Some services involve physical changes in space and time—such as moving people or freight from one location to another, storing or repairing goods, cleaning offices and houses (and clothes, streets, and much else), supplying refreshment and hospitality (e.g., serving meals). Some play more of an organic role, such as medical services, surgery, dentistry, veterinary services, and even personal services such as hairdressing. As well as physical and organic transformations, services can be informational. They are concerned with the two-way flow of information (mail and communications services) or with more one-way broadcasting, cultural, and entertainment services (radio and TV, museums and galleries, cinemas and theaters), while others produce or process information for particular clients and consumers (consultancy, counseling, accountancy and legal services, and a wide range of mainly business services supplying architecture, advertising, computer, engineering, and other professional and technical services). Many services have elements of each type of transformation. Informational features frequently accompany other services—the air transport service provides passenger announcements and in-flight entertainment, the health service provides dietary and lifestyle advice, and so on.

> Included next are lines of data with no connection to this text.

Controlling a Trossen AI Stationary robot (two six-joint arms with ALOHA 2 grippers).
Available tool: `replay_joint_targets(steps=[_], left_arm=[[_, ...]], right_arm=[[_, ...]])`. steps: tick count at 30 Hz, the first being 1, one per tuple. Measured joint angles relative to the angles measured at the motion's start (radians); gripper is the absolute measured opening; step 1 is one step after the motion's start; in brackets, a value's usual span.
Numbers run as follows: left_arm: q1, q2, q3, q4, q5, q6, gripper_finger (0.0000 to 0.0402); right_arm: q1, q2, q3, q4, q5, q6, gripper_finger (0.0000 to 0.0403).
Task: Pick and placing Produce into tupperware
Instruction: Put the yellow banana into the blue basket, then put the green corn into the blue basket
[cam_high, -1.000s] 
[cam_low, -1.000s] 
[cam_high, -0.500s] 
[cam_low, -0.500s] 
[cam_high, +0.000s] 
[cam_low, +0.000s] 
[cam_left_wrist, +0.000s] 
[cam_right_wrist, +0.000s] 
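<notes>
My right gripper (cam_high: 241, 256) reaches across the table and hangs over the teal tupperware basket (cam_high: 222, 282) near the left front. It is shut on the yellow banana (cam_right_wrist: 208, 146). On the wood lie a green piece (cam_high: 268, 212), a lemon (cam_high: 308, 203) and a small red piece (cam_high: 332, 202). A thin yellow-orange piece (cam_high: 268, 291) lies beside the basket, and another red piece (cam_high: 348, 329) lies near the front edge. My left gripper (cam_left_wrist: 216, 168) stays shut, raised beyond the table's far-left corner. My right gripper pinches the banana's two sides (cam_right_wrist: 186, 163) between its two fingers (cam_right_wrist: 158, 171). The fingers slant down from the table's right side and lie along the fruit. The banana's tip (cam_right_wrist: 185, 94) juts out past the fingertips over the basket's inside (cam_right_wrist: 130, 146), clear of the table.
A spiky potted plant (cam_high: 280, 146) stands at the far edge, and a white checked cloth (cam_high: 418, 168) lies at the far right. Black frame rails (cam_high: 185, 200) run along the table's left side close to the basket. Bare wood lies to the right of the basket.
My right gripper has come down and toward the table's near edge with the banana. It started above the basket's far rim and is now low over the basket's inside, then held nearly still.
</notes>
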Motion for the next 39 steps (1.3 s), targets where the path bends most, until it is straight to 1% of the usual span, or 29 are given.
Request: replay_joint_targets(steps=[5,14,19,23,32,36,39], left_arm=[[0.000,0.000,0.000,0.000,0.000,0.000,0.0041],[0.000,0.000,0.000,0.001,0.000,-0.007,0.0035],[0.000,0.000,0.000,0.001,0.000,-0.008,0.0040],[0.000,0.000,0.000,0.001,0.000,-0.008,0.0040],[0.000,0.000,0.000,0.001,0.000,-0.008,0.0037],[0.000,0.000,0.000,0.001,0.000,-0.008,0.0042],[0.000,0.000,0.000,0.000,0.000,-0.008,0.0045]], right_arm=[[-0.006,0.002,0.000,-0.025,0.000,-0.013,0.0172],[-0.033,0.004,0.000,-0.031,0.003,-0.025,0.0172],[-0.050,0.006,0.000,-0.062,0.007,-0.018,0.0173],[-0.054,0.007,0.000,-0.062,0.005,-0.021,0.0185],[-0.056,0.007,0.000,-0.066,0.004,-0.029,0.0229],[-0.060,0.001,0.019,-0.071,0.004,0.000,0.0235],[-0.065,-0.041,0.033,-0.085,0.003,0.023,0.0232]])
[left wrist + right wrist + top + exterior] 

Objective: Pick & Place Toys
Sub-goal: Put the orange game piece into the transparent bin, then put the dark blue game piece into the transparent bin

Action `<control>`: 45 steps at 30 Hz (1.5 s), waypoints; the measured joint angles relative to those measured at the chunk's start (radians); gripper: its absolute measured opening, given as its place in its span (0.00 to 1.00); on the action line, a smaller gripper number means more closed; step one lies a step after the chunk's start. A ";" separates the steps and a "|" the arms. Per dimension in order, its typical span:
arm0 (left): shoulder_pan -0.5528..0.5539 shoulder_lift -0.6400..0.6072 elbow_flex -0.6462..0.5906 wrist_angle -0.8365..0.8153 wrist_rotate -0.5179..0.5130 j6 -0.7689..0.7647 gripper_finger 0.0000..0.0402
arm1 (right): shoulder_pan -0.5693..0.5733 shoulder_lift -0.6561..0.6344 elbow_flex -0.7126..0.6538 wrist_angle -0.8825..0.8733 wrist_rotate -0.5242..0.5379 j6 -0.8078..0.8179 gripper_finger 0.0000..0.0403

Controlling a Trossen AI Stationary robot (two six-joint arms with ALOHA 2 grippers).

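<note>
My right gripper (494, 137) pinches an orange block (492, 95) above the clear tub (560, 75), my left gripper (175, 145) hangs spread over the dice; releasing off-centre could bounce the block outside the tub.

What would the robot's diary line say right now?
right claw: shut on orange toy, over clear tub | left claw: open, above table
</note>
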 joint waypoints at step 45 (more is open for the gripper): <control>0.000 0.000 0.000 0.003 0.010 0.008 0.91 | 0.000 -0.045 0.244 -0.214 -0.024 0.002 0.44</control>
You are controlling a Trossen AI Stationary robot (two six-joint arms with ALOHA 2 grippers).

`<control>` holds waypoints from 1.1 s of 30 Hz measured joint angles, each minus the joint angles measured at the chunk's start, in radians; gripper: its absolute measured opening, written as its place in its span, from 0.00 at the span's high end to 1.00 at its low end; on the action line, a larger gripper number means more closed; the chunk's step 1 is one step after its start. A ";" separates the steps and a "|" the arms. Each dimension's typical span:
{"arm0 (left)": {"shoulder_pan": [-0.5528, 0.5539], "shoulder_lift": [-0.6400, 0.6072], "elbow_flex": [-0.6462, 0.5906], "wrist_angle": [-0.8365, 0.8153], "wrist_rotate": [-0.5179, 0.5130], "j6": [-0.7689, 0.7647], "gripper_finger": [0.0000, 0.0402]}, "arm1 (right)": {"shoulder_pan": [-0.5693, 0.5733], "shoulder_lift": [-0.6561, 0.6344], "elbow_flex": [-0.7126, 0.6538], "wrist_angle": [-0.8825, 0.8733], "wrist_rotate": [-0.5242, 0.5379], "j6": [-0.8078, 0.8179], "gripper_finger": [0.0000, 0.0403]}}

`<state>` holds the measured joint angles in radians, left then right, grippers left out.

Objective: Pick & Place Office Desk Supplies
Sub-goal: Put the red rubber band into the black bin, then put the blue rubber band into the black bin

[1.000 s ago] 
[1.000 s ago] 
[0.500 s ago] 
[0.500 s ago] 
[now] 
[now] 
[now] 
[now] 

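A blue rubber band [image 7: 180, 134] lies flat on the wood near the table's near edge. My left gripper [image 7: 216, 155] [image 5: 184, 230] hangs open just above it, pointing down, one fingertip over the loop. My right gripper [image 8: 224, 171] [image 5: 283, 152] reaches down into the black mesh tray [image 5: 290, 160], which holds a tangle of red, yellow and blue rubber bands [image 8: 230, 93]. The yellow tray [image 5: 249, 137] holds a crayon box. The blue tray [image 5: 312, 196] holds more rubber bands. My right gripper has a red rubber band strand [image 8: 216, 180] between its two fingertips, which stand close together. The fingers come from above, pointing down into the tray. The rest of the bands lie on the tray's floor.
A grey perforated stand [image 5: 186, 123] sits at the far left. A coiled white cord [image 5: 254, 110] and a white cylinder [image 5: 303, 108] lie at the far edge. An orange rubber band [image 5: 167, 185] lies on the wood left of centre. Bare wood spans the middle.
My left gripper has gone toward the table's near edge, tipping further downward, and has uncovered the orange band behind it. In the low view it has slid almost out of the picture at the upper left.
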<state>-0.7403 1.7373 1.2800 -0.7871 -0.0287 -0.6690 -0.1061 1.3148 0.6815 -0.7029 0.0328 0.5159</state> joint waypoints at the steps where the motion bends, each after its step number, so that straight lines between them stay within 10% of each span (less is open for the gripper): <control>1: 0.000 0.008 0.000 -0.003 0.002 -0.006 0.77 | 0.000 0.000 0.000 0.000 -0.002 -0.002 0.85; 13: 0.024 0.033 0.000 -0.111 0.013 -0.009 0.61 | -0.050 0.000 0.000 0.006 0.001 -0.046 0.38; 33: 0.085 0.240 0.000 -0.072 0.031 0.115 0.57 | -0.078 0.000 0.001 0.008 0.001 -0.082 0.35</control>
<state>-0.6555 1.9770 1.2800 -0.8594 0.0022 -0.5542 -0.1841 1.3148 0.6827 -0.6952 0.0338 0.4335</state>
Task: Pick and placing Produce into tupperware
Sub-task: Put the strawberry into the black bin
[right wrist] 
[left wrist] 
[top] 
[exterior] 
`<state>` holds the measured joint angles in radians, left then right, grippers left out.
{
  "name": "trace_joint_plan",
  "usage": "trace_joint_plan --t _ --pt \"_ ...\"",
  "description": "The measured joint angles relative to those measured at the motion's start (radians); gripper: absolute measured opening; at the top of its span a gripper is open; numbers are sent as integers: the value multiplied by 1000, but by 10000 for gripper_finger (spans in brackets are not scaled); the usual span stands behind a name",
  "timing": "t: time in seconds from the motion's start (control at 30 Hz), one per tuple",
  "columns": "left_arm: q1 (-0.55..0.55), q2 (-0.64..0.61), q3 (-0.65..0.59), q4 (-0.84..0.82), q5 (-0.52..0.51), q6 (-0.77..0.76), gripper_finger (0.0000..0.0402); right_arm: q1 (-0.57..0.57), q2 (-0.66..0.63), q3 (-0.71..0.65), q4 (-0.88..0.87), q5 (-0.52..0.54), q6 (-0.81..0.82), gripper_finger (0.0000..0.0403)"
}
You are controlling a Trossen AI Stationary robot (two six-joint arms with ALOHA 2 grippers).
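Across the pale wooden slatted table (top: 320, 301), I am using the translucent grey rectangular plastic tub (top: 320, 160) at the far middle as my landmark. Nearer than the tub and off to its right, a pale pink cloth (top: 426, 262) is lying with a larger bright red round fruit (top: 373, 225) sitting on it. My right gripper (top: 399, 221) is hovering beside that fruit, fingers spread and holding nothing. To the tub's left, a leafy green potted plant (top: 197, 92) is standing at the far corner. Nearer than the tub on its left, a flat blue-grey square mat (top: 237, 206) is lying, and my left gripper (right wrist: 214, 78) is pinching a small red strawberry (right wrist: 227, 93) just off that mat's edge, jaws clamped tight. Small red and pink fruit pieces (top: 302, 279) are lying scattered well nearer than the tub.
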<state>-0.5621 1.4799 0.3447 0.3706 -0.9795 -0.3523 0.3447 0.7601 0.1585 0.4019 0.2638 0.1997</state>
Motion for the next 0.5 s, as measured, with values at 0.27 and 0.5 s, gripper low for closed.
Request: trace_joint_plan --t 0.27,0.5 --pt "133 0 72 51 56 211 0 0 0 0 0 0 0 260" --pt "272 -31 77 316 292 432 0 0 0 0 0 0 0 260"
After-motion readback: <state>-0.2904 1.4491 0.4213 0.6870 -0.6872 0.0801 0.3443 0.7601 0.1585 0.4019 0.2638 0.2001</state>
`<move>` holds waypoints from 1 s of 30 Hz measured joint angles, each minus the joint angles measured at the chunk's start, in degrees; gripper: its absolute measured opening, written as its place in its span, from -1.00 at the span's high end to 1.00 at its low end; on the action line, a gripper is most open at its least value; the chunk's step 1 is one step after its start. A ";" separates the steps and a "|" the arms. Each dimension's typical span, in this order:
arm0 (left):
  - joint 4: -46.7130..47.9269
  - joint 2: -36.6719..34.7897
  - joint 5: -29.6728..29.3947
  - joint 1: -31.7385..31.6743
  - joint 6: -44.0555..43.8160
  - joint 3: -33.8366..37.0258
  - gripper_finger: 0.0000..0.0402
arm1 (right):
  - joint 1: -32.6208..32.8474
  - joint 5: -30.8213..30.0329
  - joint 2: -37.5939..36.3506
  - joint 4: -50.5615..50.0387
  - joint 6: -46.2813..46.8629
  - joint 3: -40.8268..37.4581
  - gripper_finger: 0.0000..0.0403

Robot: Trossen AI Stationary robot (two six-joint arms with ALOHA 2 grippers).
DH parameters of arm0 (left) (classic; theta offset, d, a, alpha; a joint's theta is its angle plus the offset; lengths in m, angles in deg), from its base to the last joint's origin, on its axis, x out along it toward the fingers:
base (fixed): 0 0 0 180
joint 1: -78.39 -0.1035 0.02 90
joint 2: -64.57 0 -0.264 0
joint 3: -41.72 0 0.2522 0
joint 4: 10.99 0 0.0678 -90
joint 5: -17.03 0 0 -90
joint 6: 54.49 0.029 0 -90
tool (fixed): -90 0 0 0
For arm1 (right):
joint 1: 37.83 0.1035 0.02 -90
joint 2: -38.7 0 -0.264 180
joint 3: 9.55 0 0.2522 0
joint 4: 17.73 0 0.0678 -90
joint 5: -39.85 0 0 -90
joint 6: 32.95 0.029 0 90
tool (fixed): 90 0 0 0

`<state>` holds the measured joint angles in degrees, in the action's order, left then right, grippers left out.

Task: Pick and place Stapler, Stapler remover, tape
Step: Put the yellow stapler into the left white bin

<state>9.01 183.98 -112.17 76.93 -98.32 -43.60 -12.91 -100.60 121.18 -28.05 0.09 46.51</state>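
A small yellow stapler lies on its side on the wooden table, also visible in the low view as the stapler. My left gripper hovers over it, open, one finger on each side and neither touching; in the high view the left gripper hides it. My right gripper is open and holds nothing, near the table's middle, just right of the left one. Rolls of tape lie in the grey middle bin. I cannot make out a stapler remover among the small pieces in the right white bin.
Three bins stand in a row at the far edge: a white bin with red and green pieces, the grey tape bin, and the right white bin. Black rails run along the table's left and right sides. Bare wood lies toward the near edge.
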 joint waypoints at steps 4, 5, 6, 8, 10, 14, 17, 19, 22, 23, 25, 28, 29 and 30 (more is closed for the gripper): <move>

As large organizations became prominent in activities as varied as banking, transport, and retail trade, it became more common to think of many services as being industries. “Industry,” initially describing hard work, and coming to being applied mainly to manufacturing activities and their organization, now became a way of thinking about the organization of any economic activity—especially when large scale and technology intensive. Even so, the tendency to consider services as unproductive activities regularly surfaces. Public services have been particular targets of criticism, as they are funded by taxes that take money away from other parts of the economy, but consumer services may be seen to divert expenditure to consumption rather than investment (and to divert time to leisure rather than production).

The service economy is typically defined in statistical terms as involving an economy in which the majority of the workforce is employed in service industries rather then in other sectors. By this definition, most Western countries became service economies in the second half of the twentieth century. In the mid-twentieth century, statisticians put a great deal of effort into developing ways of monitoring social, and especially economic, development. In their efforts to describe the structure and evolution of economies, they built on traditions of thought going back at least to the beginnings of the Industrial Revolution. The statisticians distinguished between numerous industrial sectors, which were grouped into three major groups—primary industries (extractive industries like agriculture, mining, and fishing); secondary industries (manufacturing sectors, construction, and, in most frameworks, the utilities of water and power distribution); and tertiary industries (to some authors these were simply a “residual sector,” but over time they became most commonly known as the service industries). The framework has undergone some elaboration, with suggestions that quaternary and even quinary sectors should be identified, and with several rounds of reclassification of the sectors falling within these broad groups.